**PROMPT:** Reproduce the top of the data verbatim, through and including the line that contains "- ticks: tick".

**STUDY MATERIAL:**
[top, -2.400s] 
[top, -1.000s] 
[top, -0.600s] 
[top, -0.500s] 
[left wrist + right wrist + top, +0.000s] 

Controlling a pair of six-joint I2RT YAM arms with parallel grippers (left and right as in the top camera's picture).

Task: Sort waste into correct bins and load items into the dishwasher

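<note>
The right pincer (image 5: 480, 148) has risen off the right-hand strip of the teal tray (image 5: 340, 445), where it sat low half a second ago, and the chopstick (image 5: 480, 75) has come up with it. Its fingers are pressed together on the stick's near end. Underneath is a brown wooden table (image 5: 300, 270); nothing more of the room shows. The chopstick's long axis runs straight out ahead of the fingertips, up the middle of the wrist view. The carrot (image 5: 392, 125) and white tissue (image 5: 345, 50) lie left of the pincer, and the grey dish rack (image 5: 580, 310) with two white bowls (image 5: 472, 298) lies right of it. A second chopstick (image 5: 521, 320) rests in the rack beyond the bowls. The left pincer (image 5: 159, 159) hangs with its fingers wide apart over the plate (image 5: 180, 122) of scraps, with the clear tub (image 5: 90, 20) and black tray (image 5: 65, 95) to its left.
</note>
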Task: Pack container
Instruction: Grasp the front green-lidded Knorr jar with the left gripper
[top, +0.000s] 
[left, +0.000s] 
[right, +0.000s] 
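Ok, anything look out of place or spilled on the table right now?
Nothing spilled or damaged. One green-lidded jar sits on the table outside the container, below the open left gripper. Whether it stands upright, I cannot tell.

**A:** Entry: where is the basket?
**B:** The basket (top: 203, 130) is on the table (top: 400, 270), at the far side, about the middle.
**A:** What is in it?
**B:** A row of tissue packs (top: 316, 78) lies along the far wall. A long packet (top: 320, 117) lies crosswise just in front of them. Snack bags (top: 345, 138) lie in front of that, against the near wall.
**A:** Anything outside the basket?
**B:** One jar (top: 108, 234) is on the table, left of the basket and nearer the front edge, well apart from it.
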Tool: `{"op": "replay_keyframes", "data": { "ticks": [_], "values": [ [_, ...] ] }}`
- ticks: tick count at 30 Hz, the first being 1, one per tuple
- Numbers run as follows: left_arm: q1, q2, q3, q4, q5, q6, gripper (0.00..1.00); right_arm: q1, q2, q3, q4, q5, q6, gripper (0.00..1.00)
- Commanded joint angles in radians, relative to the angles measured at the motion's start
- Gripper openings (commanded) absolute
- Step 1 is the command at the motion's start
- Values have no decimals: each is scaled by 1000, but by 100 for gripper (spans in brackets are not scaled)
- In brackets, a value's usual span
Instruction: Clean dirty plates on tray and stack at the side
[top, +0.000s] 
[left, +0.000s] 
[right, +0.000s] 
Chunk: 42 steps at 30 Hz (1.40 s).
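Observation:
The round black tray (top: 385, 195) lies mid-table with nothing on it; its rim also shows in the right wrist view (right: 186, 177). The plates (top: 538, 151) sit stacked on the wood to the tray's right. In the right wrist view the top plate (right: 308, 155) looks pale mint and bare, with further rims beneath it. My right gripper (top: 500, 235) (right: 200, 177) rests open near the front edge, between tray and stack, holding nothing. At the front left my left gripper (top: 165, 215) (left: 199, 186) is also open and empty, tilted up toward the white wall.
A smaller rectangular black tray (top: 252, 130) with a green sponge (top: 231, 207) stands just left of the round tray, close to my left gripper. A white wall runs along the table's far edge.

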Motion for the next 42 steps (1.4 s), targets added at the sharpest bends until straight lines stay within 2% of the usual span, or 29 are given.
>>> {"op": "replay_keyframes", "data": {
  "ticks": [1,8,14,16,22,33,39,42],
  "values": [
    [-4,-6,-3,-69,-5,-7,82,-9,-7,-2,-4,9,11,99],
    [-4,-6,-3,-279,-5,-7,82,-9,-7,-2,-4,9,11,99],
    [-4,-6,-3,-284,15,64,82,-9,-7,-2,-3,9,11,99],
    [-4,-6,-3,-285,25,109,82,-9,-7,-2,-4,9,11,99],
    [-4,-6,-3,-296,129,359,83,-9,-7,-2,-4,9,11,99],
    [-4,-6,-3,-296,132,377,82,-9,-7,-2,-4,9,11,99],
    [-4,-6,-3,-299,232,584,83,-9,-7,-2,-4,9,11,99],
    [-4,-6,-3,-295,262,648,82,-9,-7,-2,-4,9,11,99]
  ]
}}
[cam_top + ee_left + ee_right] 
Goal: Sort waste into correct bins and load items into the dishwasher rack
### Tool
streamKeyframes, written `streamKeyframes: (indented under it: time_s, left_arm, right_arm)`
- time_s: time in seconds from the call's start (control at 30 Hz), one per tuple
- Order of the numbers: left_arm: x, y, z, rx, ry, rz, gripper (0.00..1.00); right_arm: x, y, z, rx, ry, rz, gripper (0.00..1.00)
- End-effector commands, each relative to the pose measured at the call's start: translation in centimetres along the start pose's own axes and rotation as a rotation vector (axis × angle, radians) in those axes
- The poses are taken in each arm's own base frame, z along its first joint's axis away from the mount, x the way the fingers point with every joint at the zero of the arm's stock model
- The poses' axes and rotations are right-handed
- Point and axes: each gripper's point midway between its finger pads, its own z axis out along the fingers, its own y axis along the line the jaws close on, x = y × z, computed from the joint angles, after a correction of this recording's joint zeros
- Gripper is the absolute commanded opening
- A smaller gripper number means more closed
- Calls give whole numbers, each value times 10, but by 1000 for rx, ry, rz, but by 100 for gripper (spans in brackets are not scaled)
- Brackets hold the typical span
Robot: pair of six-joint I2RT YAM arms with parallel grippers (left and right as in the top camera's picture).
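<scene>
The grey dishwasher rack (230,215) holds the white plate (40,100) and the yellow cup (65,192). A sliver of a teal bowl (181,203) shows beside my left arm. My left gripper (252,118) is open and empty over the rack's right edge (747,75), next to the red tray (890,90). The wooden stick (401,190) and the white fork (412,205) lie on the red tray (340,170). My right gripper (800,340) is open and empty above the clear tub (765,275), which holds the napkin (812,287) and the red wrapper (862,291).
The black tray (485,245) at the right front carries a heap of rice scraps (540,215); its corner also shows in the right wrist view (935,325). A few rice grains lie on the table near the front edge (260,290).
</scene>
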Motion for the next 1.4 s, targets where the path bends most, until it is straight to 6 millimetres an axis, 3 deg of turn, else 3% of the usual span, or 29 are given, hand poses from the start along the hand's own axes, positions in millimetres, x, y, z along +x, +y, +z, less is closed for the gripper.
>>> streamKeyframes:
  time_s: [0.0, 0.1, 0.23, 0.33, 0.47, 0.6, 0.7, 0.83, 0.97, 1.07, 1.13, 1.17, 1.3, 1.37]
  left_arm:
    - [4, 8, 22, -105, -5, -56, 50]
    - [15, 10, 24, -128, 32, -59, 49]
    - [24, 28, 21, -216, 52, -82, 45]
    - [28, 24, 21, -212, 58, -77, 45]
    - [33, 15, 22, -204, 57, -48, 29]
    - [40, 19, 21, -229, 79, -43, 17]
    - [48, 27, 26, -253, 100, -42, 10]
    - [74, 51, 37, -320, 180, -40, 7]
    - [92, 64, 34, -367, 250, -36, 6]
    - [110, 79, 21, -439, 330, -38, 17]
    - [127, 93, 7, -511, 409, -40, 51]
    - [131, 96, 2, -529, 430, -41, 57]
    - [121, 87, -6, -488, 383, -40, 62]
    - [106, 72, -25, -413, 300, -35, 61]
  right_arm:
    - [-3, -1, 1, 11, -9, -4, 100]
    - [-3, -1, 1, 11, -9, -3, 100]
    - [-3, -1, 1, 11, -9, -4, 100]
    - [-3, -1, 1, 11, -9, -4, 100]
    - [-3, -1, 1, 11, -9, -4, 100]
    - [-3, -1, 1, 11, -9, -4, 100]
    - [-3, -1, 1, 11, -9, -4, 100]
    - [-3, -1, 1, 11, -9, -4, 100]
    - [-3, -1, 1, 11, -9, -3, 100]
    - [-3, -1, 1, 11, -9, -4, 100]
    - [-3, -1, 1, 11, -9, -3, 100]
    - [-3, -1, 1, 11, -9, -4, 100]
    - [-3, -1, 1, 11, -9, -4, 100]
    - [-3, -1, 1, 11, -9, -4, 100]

**ANSWER SECTION:**
[top, -2.400s] 
[top, -1.000s] 
[top, -0.600s] 
[top, -0.500s] 
[left wrist + right wrist + top, +0.000s] 

Controlling a pair of six-joint I2RT YAM arms with parallel grippers (left and right as in the top camera's picture).

Task: Sort waste into correct bins and load items into the dishwasher

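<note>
The right pincer (image 5: 480, 148) has risen off the right-hand strip of the teal tray (image 5: 340, 445), where it sat low half a second ago, and the chopstick (image 5: 480, 75) has come up with it. Its fingers are pressed together on the stick's near end. Underneath is a brown wooden table (image 5: 300, 270); nothing more of the room shows. The chopstick's long axis runs straight out ahead of the fingertips, up the middle of the wrist view. The carrot (image 5: 392, 125) and white tissue (image 5: 345, 50) lie left of the pincer, and the grey dish rack (image 5: 580, 310) with two white bowls (image 5: 472, 298) lies right of it. A second chopstick (image 5: 521, 320) rests in the rack beyond the bowls. The left pincer (image 5: 159, 159) hangs with its fingers wide apart over the plate (image 5: 180, 122) of scraps, with the clear tub (image 5: 90, 20) and black tray (image 5: 65, 95) to its left.
</note>
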Task: Pack container
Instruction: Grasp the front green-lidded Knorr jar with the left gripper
[top, +0.000s] 
[left, +0.000s] 
[right, +0.000s] 
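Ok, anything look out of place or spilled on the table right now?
Nothing spilled or damaged. One green-lidded jar sits on the table outside the container, below the open left gripper. Whether it stands upright, I cannot tell.

**A:** Entry: where is the basket?
**B:** The basket (top: 203, 130) is on the table (top: 400, 270), at the far side, about the middle.
**A:** What is in it?
**B:** A row of tissue packs (top: 316, 78) lies along the far wall. A long packet (top: 320, 117) lies crosswise just in front of them. Snack bags (top: 345, 138) lie in front of that, against the near wall.
**A:** Anything outside the basket?
**B:** One jar (top: 108, 234) is on the table, left of the basket and nearer the front edge, well apart from it.
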Tool: `{"op": "replay_keyframes", "data": { "ticks": [_], "values": [ [_, ...] ] }}`
- ticks: tick count at 30 Hz, the first being 1, one per tuple

Nothing remains to be done, and the exercise is complete.